Task item: All of the data must be written out verbatim, with pictures excluded.

Input data:
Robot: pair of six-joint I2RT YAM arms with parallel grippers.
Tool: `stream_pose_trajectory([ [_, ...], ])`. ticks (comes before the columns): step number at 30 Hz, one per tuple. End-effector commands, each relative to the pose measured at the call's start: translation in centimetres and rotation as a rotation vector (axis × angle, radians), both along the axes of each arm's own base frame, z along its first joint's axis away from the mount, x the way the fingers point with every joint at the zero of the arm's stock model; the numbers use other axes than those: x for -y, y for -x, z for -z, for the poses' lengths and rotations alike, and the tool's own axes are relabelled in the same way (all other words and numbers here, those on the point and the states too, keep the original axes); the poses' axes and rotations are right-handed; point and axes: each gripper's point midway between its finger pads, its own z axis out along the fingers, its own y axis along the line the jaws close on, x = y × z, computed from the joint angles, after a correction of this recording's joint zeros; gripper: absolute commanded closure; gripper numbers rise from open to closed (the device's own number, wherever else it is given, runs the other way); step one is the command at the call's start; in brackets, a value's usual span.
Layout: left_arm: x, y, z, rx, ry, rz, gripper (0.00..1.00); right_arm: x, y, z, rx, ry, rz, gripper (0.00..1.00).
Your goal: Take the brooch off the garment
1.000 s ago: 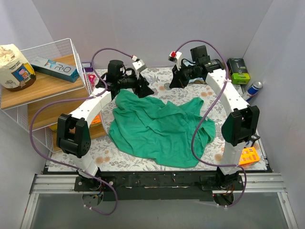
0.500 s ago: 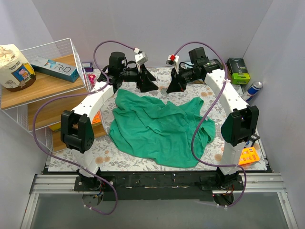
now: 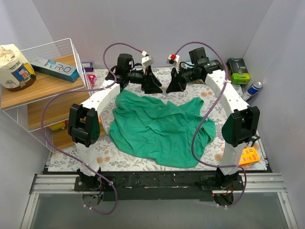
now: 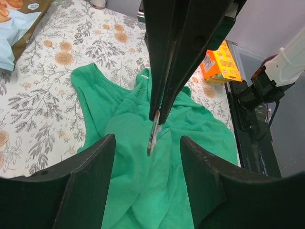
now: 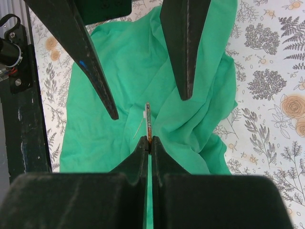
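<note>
The brooch (image 5: pixel 148 121) is a thin disc seen edge-on, its bare pin sticking out to the left. My right gripper (image 5: pixel 148 143) is shut on its lower edge and holds it in the air above the green garment (image 3: pixel 157 126). From the left wrist view the brooch (image 4: pixel 153 136) hangs below the right gripper's tips (image 4: pixel 157 114). My left gripper (image 4: pixel 147 140) is open and faces it, one finger (image 4: pixel 86 181) on each side of the brooch, neither touching. From above, the left gripper (image 3: pixel 156 87) and right gripper (image 3: pixel 170 88) meet nose to nose over the garment's far edge.
The garment lies crumpled on a floral mat (image 3: pixel 105 152). A wire shelf (image 3: pixel 43 90) with a bag and a box stands at the left. A green box (image 3: pixel 238 70) and a can (image 3: pixel 254 88) sit at the back right, and an orange box (image 3: pixel 249 155) at the right front.
My left arm has swung right and forward until its gripper faces the right gripper, and its jaws have narrowed a little. The right gripper has shifted slightly left, still holding the brooch.
</note>
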Motion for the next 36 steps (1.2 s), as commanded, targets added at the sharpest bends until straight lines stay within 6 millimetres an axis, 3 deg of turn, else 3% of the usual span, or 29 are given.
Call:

Task answer:
Robot: pair of six-joint I2RT YAM arms with parallel grippers.
Tool: `stream_pose_trajectory([ [_, ...], ])`. ticks (comes before the columns): step number at 30 Hz, one per tuple. End-effector commands, each relative to the pose measured at the call's start: translation in centimetres and rotation as a rotation vector (axis × angle, radians), both along the axes of each arm's own base frame, z along its first joint's axis away from the mount, x the way the fingers point with every joint at the zero of the arm's stock model; the numbers use other axes than those: x for -y, y for -x, z for -z, for the poses' lengths and rotations alike, and the tool's own axes are relabelled in the same way (all other words and numbers here, those on the point and the states too, keep the original axes); the poses' axes and rotations are right-handed; point and axes: each gripper's point midway between its finger pads, its own z axis out along the fingers, its own y axis along the line the jaws close on, x = y × z, computed from the joint angles, after a correction of this recording's joint zeros; gripper: absolute commanded closure; gripper numbers rise from open to closed (the device's own number, wherever else it is given, runs the other way); step one is the command at the call's start; in brackets, a value's usual span.
Layout: left_arm: x, y, z, rx, ry, rz, gripper (0.00..1.00); right_arm: x, y, z, rx, ry, rz, gripper (0.00..1.00).
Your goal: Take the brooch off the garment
1.000 s ago: 
0.500 s ago: 
now: 
now: 
now: 
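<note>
The brooch (image 5: pixel 148 121) is a thin disc seen edge-on, its bare pin sticking out to the left. My right gripper (image 5: pixel 148 143) is shut on its lower edge and holds it in the air above the green garment (image 3: pixel 157 126). From the left wrist view the brooch (image 4: pixel 153 136) hangs below the right gripper's tips (image 4: pixel 157 114). My left gripper (image 4: pixel 147 140) is open and faces it, one finger (image 4: pixel 86 181) on each side of the brooch, neither touching. From above, the left gripper (image 3: pixel 156 87) and right gripper (image 3: pixel 170 88) meet nose to nose over the garment's far edge.
The garment lies crumpled on a floral mat (image 3: pixel 105 152). A wire shelf (image 3: pixel 43 90) with a bag and a box stands at the left. A green box (image 3: pixel 238 70) and a can (image 3: pixel 254 88) sit at the back right, and an orange box (image 3: pixel 249 155) at the right front.
My left arm has swung right and forward until its gripper faces the right gripper, and its jaws have narrowed a little. The right gripper has shifted slightly left, still holding the brooch.
</note>
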Motion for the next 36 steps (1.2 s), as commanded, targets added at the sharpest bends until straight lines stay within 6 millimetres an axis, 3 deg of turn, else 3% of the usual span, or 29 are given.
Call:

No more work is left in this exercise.